WORK REQUEST
Restate word for word the entries below, starting with the line with "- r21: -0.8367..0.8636" and continuing through the line with "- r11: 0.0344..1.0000". Include both of those lines and no others.

DATA IN THIS EXERCISE
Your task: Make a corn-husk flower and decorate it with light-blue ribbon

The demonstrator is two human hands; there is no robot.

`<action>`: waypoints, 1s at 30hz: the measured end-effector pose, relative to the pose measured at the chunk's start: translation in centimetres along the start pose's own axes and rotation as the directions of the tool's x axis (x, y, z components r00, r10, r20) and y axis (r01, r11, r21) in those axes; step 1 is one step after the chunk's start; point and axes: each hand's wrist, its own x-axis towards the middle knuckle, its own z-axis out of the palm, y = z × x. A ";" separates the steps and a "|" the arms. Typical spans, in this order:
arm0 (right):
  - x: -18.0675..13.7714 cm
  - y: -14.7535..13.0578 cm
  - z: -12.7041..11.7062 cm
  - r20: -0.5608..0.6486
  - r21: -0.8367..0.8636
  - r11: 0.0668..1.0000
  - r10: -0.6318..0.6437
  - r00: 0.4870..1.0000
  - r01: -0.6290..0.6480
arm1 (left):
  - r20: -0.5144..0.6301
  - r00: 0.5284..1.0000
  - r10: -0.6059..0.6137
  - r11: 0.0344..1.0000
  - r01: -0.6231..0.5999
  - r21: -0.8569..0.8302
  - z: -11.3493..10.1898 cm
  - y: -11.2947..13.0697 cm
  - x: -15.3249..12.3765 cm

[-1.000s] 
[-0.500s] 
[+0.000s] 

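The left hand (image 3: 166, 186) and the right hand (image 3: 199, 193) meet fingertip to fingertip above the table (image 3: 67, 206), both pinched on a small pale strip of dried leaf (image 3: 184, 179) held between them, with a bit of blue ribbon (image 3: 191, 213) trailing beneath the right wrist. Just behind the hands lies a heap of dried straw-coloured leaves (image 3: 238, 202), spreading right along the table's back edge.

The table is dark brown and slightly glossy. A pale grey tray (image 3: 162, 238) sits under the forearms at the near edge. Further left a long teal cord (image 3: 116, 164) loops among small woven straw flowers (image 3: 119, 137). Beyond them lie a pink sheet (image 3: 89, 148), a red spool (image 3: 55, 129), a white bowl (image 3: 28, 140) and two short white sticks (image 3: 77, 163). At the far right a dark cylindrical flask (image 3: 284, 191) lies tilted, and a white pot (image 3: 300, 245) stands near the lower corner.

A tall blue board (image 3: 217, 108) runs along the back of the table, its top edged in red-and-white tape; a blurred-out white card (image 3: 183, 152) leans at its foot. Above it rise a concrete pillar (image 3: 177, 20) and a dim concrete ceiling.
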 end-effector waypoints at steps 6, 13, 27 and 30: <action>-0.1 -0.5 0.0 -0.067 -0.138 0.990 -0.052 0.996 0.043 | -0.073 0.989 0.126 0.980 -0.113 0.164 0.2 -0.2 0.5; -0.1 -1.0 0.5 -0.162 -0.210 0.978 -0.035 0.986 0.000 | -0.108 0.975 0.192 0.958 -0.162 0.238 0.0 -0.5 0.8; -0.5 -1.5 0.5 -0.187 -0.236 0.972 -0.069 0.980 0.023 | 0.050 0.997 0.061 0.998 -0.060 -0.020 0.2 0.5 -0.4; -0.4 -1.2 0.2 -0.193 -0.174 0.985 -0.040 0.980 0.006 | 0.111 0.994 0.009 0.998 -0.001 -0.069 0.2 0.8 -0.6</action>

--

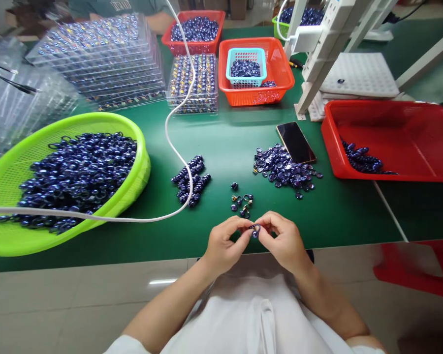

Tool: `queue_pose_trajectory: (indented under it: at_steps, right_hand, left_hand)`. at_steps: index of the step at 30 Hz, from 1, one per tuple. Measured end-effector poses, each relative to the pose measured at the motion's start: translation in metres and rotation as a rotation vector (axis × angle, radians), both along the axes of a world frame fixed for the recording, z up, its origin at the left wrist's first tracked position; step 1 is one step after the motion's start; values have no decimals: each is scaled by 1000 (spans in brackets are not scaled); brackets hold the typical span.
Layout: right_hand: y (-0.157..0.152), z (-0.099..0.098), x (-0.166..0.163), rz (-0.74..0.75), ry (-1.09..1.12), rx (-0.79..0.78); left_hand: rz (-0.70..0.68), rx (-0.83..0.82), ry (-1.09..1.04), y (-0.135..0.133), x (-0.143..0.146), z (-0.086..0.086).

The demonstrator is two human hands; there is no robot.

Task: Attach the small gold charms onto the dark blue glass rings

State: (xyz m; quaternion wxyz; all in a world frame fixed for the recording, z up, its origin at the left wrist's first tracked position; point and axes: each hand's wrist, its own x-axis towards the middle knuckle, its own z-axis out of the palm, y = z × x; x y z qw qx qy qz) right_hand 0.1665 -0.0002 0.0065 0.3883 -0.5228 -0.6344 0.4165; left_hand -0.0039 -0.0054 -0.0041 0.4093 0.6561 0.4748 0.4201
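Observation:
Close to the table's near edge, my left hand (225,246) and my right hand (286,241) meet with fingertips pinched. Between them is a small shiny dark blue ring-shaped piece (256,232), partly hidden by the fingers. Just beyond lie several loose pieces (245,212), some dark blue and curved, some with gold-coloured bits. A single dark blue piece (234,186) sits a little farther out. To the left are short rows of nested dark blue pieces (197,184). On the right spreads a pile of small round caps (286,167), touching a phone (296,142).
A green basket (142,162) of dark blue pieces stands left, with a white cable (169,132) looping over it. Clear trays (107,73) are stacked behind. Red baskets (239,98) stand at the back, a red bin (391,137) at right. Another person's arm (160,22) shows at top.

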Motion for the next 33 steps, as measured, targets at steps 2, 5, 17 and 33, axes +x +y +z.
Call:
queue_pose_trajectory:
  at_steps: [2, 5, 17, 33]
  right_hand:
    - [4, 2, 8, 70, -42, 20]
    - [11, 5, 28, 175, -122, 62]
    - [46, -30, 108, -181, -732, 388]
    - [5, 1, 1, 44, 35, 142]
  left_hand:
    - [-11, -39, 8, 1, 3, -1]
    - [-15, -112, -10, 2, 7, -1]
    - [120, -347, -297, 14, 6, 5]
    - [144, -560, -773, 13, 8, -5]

YOUR SOLUTION
  - r21: -0.8367..0.8636
  - r11: 0.0668..1.0000
  - r10: -0.6318..0.6437
  - r00: 0.4870..1.0000
  - r01: -0.6290..0.6480
arm1 (left):
  - r20: -0.5144..0.6301
  - r00: 0.5284..1.0000
  - r10: -0.6059..0.6137
  - r11: 0.0344..1.0000

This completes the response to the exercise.